Eat This Bread, Live Forever

John 6:51-58 

Today’s Gospel reading should give pause to anyone who wants to think of Jesus as a great teacher. I am referring to those who think of Jesus as a great teacher and nothing more, and so equate Jesus to someone like Aristotle or Socrates. 

For if Jesus was nothing more than a man who is known for his teachings, then we wouldn’t want to hear him teaching things like, “I am the living bread that came down from heaven. Whoever eats of this bread will live forever; and the bread that I will give for the life of the world is my flesh.” 

This isn’t good teaching. It’s odd. But he makes this downright creepy by adding,  

“Those who eat my flesh and drink my blood have eternal life, and I will raise them up on the last day; for my flesh is true food and my blood is true drink. Those who eat my flesh and drink my blood abide in me, and I in them.” 

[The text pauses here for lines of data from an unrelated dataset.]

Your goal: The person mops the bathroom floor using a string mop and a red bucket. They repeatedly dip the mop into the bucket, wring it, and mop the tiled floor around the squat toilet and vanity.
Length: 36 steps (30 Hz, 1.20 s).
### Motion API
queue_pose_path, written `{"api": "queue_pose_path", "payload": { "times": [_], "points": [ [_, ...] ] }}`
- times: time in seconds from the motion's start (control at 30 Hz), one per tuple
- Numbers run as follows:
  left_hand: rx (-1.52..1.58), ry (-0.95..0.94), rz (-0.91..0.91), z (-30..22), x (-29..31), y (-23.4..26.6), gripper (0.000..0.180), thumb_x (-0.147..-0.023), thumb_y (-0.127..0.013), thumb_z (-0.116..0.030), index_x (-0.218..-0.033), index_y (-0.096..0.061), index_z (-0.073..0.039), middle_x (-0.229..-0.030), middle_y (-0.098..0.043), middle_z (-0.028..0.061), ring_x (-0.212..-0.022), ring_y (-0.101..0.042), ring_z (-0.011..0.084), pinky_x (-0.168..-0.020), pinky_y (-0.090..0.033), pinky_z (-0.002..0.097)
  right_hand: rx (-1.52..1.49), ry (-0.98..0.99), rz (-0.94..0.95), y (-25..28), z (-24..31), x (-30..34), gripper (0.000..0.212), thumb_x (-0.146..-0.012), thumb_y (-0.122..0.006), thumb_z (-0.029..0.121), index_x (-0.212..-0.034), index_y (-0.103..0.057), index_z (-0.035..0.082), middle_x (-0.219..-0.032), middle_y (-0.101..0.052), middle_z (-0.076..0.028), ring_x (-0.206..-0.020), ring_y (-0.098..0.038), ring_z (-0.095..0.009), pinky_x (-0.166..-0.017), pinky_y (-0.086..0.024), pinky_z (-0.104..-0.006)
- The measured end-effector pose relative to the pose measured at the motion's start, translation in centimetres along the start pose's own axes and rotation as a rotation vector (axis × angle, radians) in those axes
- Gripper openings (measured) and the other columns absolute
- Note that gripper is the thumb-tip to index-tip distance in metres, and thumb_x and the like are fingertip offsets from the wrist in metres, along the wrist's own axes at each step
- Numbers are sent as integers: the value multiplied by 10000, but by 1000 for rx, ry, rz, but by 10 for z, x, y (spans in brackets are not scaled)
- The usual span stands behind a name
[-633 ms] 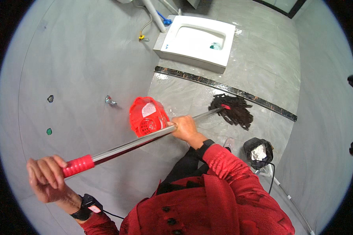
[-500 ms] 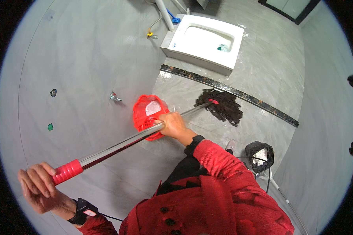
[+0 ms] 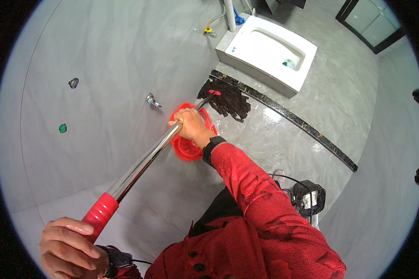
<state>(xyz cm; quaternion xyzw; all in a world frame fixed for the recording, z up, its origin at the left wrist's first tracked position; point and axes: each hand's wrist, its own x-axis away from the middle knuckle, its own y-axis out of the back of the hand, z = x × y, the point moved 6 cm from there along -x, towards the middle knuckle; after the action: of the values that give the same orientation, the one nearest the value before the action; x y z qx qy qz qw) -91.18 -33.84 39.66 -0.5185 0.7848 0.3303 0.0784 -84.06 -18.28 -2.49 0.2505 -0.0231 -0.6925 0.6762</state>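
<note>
A mop with a shiny metal pole and a red end grip slants across the view. My left hand is closed round the red grip at the lower left. Farther up the pole, my right hand wraps the metal shaft. The dark, stringy mop head lies spread on the wet grey tiles, against the dark threshold strip. Beneath my right hand and partly hidden by it stands a red bucket.
Beyond the strip sits a white squat toilet on a raised base. A metal tap sticks out of the left wall. At right, a black-lined bin with white waste stands beside a black cable.
The mop head has swept left along the strip, toward the wall. My right hand has shifted left and up over the bucket; my left hand has moved lower and slightly right.
</note>
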Motion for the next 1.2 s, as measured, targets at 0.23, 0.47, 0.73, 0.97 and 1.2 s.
{"api": "queue_pose_path", "payload": {
  "times": [0.23,0.47,0.73,0.97,1.2],
  "points": [
    [-90,61,-60,-13,5,2,296,-970,-400,-177,-678,-356,-177,-434,-458,-33,-382,-471,86,-604,-519,321,-28,-25,132,11,11,28,338,-784,-716,322,-636,-605,39,-698,-633,-190,-709,-621,-398,-687,-467,-494],
    [-128,181,-318,-79,39,-18,255,-1000,-372,-158,-744,-374,-152,-443,-477,-25,-380,-504,92,-590,-538,307,18,-41,438,44,29,127,149,-717,-688,241,-670,-650,105,-701,-657,-142,-727,-647,-369,-725,-438,-488],
    [-19,272,-393,-113,71,-37,247,-1015,-374,-174,-771,-372,-134,-455,-451,-14,-380,-464,114,-634,-528,340,12,93,639,82,46,198,198,-698,-728,233,-657,-607,82,-670,-633,-161,-697,-633,-405,-653,-479,-504],
    [-85,360,-526,-97,88,-6,272,-1053,-341,-215,-790,-359,-146,-492,-375,-42,-423,-383,105,-665,-483,323,-32,24,685,71,52,194,146,-706,-690,207,-769,-643,84,-743,-656,-165,-766,-644,-408,-706,-492,-506],
    [-506,488,-779,-72,120,66,264,-1035,-381,-282,-869,-412,-79,-700,-490,74,-697,-507,186,-755,-472,361,-42,-69,727,30,59,178,146,-750,-669,185,-792,-612,57,-786,-651,-217,-796,-631,-444,-707,-496,-526]
  ]
}}
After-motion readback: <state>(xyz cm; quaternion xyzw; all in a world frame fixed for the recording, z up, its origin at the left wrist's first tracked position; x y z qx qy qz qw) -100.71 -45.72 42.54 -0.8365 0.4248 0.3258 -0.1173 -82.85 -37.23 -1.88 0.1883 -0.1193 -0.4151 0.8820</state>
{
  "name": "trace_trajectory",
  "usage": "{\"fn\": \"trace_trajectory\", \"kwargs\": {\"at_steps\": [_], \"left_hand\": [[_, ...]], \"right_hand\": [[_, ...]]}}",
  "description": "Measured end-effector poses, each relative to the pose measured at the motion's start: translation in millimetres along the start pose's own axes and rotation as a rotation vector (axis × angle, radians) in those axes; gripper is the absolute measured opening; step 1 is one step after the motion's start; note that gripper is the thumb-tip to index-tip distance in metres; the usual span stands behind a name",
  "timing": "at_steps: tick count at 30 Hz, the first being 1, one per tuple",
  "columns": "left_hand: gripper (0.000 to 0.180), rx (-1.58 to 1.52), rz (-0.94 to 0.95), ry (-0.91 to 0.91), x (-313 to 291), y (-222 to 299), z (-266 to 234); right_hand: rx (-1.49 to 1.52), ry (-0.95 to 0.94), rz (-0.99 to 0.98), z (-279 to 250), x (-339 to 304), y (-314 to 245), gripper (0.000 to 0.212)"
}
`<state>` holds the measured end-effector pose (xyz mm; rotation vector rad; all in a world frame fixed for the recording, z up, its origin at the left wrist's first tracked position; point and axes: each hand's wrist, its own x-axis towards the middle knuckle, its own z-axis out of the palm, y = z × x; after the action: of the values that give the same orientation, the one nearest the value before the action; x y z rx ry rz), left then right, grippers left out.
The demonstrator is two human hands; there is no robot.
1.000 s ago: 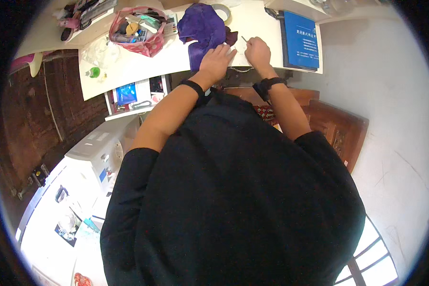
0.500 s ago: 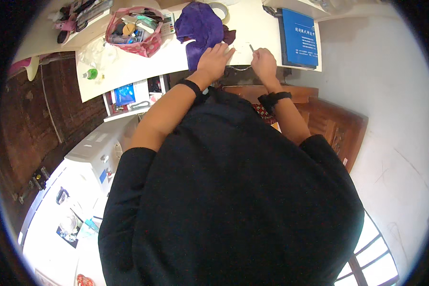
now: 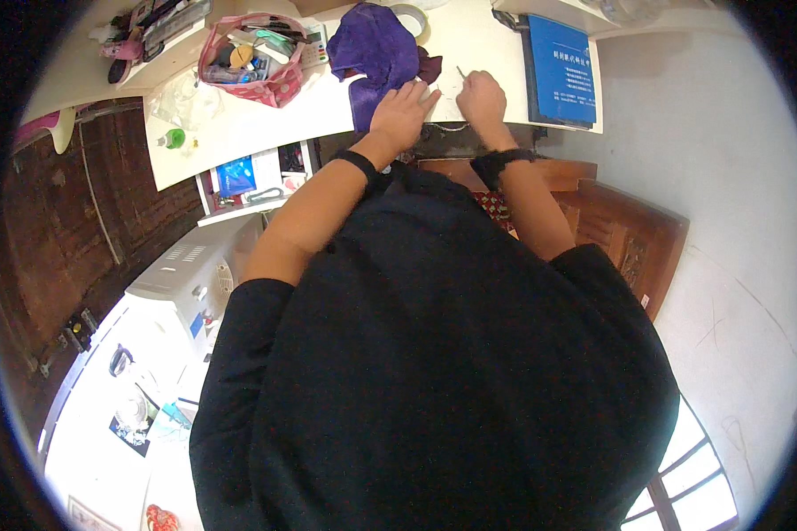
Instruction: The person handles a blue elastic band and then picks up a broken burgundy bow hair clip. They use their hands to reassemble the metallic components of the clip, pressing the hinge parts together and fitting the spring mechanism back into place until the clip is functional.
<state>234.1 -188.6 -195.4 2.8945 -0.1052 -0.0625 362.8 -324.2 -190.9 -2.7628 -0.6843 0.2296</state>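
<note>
My left hand point(image 3: 403, 115) lies with fingers spread on the lower right edge of a crumpled purple cloth point(image 3: 376, 49), its thumb reaching onto the white desk point(image 3: 266, 126). To the right of it, my right hand point(image 3: 482, 99) is closed in a fist round a thin dark stick point(image 3: 460, 71), whose tip pokes out above the fingers. What kind of tool the stick is, I cannot make out. Small dark marks or bits show on the desktop between the two hands. A dark maroon piece of cloth point(image 3: 429, 67) sticks out beside the purple one.
A blue folder point(image 3: 561, 71) lies at the desk's right end. Left of the cloth stand a pink pouch point(image 3: 279, 88) full of small items and a calculator point(image 3: 314, 42). A roll of tape point(image 3: 409, 18) is behind the cloth. Below the desk's left edge, a drawer point(image 3: 248, 205) is pulled out.
My right hand has shifted slightly, and the stick's tip has moved left and farther up the desk. My left hand stays in nearly the same place. The whole view has shifted a little.
</note>
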Motion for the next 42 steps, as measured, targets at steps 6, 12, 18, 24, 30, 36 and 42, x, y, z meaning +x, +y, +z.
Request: {"fn": "trace_trajectory", "kwargs": {"at_steps": [6, 12, 18, 24, 30, 36, 42], "left_hand": [[0.063, -0.010, -0.012, -0.025, 0, 3, -4], [0.057, 0.004, -0.010, 0.009, 0, 1, -5], [0.059, -0.081, -0.010, -0.002, 3, 3, -9], [0.062, -0.030, 0.004, 0.003, 2, 2, -5], [0.062, -0.049, -0.001, 0.023, 0, 2, -4], [0.057, 0.026, 0.004, 0.033, 0, 3, -2], [0.057, -0.040, 0.010, 0.071, -3, 2, -2]], "right_hand": [[0.028, 0.017, -0.005, -4, -35, 23, 0.013], [0.098, 0.107, 0.019, -3, -35, 20, 0.013], [0.069, 0.061, 0.047, 6, -1, 8, 0.016], [0.079, 0.099, 0.015, 7, 22, -1, 0.016], [0.022, 0.010, 0.045, 1, -3, 7, 0.018], [0.047, 0.029, 0.031, -2, -37, 24, 0.016], [0.173, 0.050, 0.021, 1, -52, 13, 0.016]]}}
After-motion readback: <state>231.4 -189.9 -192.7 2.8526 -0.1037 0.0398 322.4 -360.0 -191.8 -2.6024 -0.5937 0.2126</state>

After years or even a lifetime of receiving communion, we have the context for these verses. We can read Jesus talking about eating his flesh and drinking his blood and though it sounds little odd, we think of communion and it makes some sense and we go on with life.  

We have evidence that in the early days of the Roman Empire, outsiders to the Christian faith heard this sort of talk and accused Christians of cannibalism. They certainly didn’t think of Jesus as a good moral teacher alongside great Greek and Roman teachers. After all, if Jesus had really said, “Eat my flesh and drink my blood” one wouldn’t want to send their children to a school like that. 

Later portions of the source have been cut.